[<prev] [next>] [<thread-prev] [thread-next>] [day] [month] [year] [list]
Message-ID: <4AE04089.9020907@free.fr>
Date: Thu, 22 Oct 2009 13:22:49 +0200
From: Daniel Lezcano <daniel.lezcano@...e.fr>
To: Oren Laadan <orenl@...rato.com>
CC: Sukadev Bhattiprolu <sukadev@...ux.vnet.ibm.com>,
randy.dunlap@...cle.com, arnd@...db.de, linux-api@...r.kernel.org,
Containers <containers@...ts.linux-foundation.org>,
Nathan Lynch <nathanl@...tin.ibm.com>,
linux-kernel@...r.kernel.org, Louis.Rilling@...labs.com,
"Eric W. Biederman" <ebiederm@...ssion.com>,
kosaki.motohiro@...fujitsu.com, hpa@...or.com, mingo@...e.hu,
torvalds@...ux-foundation.org,
Alexey Dobriyan <adobriyan@...il.com>, roland@...hat.com,
Pavel Emelyanov <xemul@...nvz.org>
Subject: Re: [RFC][v8][PATCH 0/10] Implement clone3() system call
Oren Laadan wrote:
>
> Daniel Lezcano wrote:
>> Oren Laadan wrote:
>>> Daniel Lezcano wrote:
>> [ ... ]
>>
>>>> I forgot to mention a constraint with the specified pid : P2 has to
>>>> be child of P1.
>>>> In other word, you can not specify a pid to clonat which is not your
>>>> descendant (including yourself).
>>>> With this constraint I think there is no security issues.
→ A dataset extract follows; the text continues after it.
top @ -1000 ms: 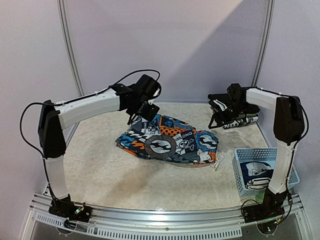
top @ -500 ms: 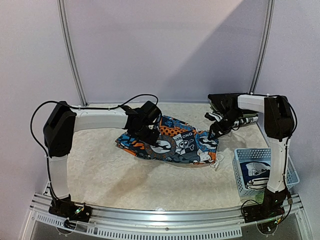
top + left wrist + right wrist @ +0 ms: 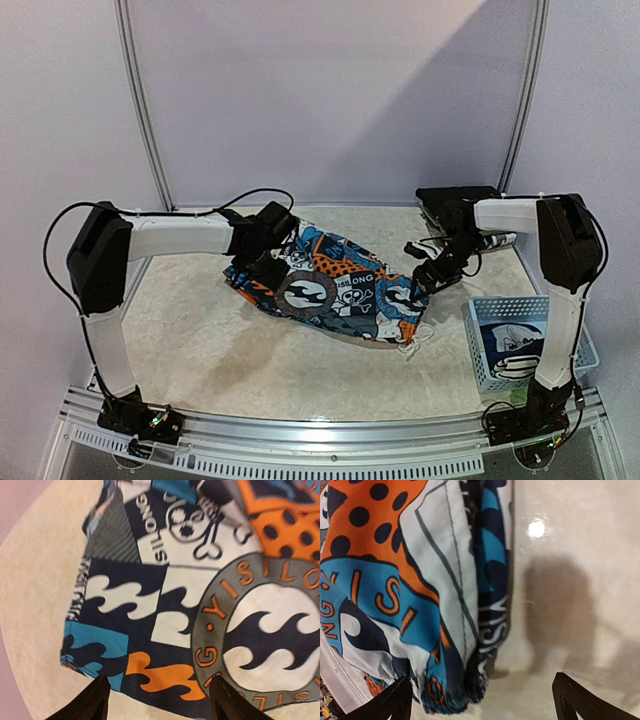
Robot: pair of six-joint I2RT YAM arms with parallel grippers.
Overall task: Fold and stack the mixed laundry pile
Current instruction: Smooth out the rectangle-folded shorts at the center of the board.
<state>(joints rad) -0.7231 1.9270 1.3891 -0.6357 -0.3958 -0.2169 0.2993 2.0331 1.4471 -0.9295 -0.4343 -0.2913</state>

>>> Sounds dangerous. What if your descendant executed a setuid program ?
>> That does not happen because you inherit the context of the caller.
>>
>>>> Concerning of forking on behalf of another process, we can consider
>>>> it is up to the caller / programmer to know what it does. If a
>>>> process in
>>> Before the user can program with this syscall, _you_ need to define
>>> the semantics of this syscall.
>> Yes, you are right. Here it is the proposition of the semantics.
>>
>> Function prototype is:
>>
>> pid_t cloneat(pid_t pid, pid_t hint, struct clone_args *args);
>>
>> Structure types are:
>>
>> typedef int clone_flag_t;
>>
>> struct clone_args {
>> clone_flag_t *flags;
>> int flags_size;
>> u32 reserved1;
>> u32 reserved2;
>> u64 child_stack_base;
>> u64 child_stack_size;
>> u64 parent_tid_ptr;
>> u64 child_tid_ptr;
>> u64 reserved3;
>> };
>>
>> With the helper macros:
>>
>> void CLONE_SET(int flag, clone_flag_t *flags);
>> void CLONE_CLR(int flag, clone_flag_t *flags);
>> bool CLONE_ISSET(int flag, clone_flag_t *flags);
>> void CLONE_ZERO(flag_t *clone_flags);
>>
>> And:
>>
>> #define CLONEXT_VM 0x20 /* CLONE_VM>>3 */ #define CLONEXT_FS
>> 0x21
>> #define CLONEXT_FILES 0x22
>> ...
>>
>
> The main motivation for your new syscall is to make it possible to
> inject a process into a namespace. IOW, what you are proposing is
> a new incarnation of sys_hijack().
>
> This is _orthogonal_ to the current discussion, which is about an
> extension for clone to allow (a) choosing target pid(s), (b) more
> flags, and (c) future extensions.
>
> (Your suggested syscall may, too, allow the request a specific set
> of pids for the child process, and reuse the current code for that).
>
> I suggest that you start a new thread about your RFC. This will
> reduce distractions on the current thread, and bring more focus to
> your proposal. I surely will post some comments there :)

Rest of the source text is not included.